* _Task directions_:
Go through the lines below and copy each one that holds the string "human".

* _Given records_:
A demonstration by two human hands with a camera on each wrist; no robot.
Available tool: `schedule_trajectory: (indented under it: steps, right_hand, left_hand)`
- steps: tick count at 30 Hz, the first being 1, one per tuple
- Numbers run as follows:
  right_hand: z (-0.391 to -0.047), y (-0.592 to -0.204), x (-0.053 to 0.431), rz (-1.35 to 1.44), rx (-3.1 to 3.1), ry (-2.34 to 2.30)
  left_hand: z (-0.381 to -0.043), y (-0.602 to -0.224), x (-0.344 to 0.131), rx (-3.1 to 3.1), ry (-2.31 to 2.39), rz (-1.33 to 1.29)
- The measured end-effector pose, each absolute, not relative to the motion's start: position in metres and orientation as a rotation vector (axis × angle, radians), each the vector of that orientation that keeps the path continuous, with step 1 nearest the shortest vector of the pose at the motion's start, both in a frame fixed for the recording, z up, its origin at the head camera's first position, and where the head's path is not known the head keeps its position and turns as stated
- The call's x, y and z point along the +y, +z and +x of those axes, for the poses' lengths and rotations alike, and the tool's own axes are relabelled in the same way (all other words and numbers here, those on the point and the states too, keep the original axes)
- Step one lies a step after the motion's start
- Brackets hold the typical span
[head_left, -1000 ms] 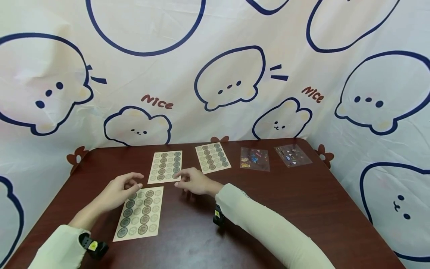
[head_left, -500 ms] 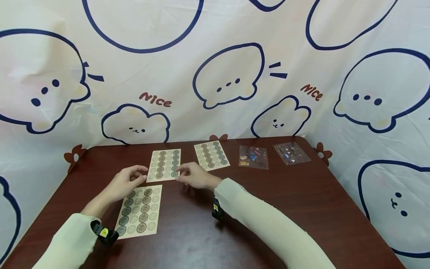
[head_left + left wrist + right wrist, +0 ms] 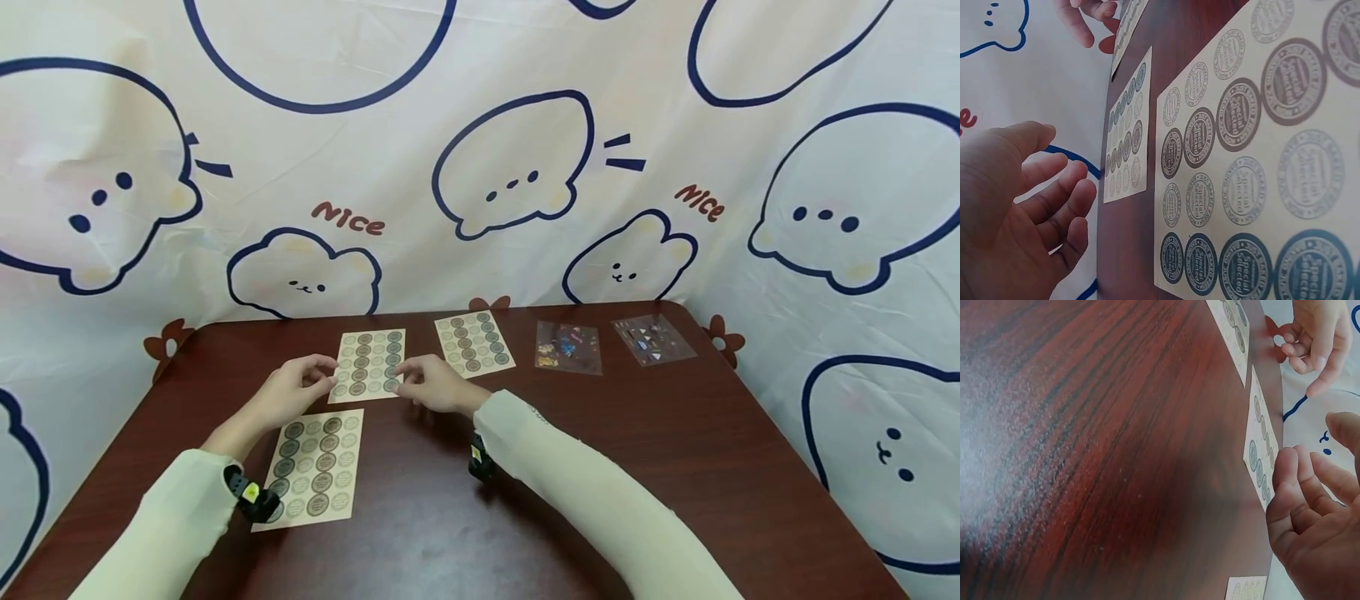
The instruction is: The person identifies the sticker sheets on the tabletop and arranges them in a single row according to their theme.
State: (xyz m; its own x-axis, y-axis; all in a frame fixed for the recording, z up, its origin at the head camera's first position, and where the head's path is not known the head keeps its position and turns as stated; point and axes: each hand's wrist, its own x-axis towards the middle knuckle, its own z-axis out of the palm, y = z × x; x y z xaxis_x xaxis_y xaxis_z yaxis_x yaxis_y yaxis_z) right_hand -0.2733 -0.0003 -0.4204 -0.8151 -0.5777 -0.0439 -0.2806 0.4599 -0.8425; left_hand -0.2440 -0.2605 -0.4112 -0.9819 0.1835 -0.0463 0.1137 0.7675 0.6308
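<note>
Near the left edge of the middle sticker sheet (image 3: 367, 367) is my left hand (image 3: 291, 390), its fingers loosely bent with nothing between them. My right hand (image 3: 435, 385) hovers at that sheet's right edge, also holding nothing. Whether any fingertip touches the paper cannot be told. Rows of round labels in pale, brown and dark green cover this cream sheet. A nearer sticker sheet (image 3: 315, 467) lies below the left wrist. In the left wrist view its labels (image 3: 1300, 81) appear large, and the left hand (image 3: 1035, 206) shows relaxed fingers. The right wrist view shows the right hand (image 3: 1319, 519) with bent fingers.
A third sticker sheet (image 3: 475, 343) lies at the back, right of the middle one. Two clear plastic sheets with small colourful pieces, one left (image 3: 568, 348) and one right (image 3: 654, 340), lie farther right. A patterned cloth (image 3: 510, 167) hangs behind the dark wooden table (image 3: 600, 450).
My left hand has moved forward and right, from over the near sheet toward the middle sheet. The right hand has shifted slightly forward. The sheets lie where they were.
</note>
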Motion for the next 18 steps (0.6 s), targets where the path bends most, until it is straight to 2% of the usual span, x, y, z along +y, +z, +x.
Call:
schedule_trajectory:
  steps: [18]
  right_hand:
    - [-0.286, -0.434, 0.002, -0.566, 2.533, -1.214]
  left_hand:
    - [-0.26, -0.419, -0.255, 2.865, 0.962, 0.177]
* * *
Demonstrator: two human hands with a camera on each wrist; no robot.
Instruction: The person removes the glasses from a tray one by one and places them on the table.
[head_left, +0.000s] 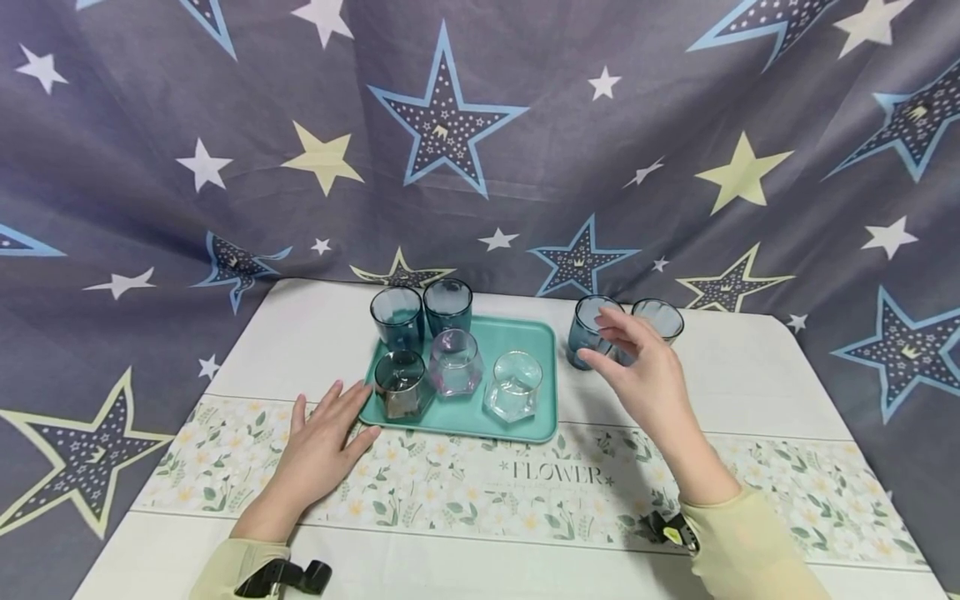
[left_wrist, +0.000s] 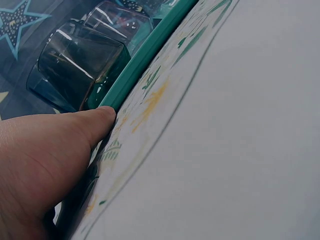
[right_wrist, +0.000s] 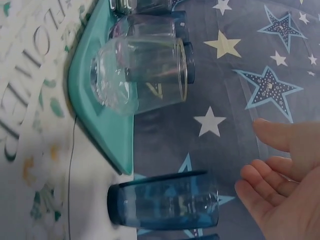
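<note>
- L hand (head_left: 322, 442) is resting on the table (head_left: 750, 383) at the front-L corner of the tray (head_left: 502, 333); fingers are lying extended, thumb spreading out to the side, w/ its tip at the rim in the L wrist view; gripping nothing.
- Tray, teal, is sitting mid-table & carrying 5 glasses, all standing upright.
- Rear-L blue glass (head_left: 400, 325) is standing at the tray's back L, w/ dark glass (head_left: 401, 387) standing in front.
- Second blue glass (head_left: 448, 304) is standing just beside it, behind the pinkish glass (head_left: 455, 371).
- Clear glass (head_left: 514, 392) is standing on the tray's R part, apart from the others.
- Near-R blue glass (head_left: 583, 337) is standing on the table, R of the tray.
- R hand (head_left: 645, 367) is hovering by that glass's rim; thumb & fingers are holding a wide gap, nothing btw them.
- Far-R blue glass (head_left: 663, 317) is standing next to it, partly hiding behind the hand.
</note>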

* _Solution for this exercise_:
A demonstration by two human hands with a camera on each wrist; no robot.
Demonstrator: two human hands with a camera on each wrist; no robot.

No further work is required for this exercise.